Work instructions:
In the entries below, find the lines that contain the word "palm" and copy them.

The input:

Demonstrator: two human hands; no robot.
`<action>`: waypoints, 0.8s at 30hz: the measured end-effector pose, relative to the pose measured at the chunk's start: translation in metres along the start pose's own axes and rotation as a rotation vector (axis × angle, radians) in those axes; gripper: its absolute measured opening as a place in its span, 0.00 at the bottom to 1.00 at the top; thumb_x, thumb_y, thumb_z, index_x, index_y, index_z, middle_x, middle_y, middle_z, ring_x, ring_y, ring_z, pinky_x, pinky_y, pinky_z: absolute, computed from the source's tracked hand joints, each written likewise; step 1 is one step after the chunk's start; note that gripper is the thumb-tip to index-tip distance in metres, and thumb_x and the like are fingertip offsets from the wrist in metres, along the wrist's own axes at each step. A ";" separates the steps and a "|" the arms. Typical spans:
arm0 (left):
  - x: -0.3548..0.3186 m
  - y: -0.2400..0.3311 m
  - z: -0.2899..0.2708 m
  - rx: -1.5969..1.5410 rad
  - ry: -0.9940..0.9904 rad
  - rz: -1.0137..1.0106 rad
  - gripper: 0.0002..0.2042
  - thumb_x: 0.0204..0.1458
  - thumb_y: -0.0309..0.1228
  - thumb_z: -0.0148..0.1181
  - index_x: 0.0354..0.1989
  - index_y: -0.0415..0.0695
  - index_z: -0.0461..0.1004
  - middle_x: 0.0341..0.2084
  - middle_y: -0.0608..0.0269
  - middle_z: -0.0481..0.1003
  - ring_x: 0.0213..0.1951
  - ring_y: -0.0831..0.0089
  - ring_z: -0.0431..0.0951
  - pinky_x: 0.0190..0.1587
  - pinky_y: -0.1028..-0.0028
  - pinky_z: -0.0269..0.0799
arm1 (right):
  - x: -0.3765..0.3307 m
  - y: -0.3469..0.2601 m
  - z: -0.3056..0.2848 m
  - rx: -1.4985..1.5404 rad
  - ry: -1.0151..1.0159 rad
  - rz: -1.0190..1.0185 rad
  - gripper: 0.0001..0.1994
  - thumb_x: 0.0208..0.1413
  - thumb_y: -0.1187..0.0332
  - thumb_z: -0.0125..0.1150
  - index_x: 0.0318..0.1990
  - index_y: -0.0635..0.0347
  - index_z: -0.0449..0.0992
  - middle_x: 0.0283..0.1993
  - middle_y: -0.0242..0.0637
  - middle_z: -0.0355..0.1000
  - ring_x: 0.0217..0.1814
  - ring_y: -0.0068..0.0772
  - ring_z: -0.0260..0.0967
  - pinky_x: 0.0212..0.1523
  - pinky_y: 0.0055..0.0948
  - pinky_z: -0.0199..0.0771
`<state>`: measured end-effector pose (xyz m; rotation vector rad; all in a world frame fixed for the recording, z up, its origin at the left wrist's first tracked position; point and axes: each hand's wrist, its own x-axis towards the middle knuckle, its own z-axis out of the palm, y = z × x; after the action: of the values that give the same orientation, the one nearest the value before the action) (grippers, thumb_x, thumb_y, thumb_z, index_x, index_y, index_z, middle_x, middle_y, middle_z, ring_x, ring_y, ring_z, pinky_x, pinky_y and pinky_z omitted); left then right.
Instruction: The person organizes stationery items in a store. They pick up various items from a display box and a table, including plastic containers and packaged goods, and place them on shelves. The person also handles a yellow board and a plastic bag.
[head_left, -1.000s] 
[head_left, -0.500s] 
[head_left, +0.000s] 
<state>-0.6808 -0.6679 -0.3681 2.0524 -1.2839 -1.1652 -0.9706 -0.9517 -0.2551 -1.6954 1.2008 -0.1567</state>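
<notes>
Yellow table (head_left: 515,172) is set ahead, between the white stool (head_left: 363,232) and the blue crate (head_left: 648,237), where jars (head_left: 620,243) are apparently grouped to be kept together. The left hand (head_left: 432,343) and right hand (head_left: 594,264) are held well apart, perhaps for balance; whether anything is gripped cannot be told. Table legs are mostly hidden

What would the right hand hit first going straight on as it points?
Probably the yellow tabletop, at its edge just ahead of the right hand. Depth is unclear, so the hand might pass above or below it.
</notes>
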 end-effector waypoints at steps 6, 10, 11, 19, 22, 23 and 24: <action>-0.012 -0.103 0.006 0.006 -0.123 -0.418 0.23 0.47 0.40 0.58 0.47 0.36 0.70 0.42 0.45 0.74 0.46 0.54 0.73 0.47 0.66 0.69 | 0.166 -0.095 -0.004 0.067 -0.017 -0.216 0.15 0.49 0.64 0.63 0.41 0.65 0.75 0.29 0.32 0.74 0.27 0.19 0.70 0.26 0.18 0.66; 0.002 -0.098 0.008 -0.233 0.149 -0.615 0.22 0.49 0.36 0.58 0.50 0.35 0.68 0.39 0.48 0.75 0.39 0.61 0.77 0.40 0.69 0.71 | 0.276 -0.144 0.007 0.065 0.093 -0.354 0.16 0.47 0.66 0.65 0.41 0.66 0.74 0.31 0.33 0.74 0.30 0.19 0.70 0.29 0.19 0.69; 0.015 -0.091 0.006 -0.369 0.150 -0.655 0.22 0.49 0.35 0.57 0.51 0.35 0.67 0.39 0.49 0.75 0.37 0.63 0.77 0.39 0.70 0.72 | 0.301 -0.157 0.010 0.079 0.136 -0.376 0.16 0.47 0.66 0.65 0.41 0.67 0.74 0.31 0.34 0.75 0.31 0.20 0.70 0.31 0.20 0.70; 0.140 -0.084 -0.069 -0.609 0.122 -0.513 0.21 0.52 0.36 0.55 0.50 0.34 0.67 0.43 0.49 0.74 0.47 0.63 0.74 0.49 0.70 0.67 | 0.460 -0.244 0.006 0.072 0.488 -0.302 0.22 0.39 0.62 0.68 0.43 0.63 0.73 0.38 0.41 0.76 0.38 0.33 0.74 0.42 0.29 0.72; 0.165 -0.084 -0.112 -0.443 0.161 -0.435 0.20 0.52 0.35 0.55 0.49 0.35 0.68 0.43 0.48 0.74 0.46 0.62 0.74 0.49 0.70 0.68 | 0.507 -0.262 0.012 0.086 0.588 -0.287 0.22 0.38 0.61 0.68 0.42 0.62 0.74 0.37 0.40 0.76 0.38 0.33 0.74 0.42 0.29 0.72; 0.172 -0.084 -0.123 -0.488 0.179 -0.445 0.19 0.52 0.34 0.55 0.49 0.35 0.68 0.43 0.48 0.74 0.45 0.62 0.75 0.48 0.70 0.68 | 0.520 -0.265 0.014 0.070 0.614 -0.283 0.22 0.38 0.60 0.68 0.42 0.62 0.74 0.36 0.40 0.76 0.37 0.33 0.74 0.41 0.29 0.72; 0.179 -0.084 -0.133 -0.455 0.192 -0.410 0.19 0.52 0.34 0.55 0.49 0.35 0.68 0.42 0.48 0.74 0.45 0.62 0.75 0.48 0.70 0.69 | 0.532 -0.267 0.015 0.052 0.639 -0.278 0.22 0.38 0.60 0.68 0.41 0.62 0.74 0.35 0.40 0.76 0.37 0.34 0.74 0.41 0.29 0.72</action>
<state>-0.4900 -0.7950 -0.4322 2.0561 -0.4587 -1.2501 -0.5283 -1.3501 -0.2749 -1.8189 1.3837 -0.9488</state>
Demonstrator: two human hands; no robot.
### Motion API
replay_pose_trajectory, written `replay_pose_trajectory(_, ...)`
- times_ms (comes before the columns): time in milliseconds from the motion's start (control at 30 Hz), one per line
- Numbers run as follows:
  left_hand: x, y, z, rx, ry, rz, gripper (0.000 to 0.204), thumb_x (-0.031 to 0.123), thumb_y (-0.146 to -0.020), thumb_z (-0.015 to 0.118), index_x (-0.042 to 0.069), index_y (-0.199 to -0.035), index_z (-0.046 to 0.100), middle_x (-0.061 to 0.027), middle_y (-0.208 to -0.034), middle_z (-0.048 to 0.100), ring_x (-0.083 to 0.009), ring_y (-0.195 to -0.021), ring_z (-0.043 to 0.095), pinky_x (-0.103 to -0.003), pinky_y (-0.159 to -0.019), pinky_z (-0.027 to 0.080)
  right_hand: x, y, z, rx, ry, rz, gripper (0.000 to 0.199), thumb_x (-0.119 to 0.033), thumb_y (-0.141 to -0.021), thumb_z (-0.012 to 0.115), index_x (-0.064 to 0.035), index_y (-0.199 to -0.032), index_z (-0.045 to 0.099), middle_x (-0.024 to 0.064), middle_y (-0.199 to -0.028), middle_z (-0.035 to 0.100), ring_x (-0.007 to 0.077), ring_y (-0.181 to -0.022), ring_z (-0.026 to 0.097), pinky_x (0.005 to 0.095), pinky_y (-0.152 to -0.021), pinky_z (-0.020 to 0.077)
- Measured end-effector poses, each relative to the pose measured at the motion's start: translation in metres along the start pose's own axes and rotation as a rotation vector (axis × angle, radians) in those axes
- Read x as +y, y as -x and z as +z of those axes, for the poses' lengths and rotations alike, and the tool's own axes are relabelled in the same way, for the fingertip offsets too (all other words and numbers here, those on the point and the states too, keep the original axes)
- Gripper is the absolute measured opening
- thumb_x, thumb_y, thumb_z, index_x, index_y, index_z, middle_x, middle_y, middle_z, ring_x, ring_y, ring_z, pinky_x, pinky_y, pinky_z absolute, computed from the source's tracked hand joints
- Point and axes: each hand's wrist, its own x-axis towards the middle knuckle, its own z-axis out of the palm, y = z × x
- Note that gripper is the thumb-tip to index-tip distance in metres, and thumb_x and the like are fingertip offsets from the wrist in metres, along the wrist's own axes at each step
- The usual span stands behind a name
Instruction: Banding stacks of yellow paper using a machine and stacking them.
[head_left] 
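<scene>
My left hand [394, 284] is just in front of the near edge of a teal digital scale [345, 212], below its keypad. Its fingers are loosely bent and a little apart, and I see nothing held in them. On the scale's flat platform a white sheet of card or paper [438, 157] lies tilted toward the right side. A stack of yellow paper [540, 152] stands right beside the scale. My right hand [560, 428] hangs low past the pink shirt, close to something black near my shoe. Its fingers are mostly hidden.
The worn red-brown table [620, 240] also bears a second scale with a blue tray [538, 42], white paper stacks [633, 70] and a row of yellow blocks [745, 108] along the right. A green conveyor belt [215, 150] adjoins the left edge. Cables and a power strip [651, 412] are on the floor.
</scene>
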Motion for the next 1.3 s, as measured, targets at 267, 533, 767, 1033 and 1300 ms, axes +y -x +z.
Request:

Answer to this problem:
`<state>`: measured end-effector pose (xyz m; rotation vector rad; all in a world frame fixed for the recording, z up, its origin at the left wrist's first tracked position; point and axes: each hand's wrist, its own x-axis towards the middle knuckle, its own z-axis out of the palm, y = z × x; after the action: of the values that give the same orientation, the one nearest the value before the action) (grippers, thumb_x, thumb_y, thumb_z, index_x, index_y, index_z, middle_x, middle_y, middle_z, ring_x, ring_y, ring_z, pinky_x, pinky_y and pinky_z omitted); left then right.
- Point and axes: each hand's wrist, its own x-axis towards the middle knuckle, its own z-axis out of the palm, y = z × x

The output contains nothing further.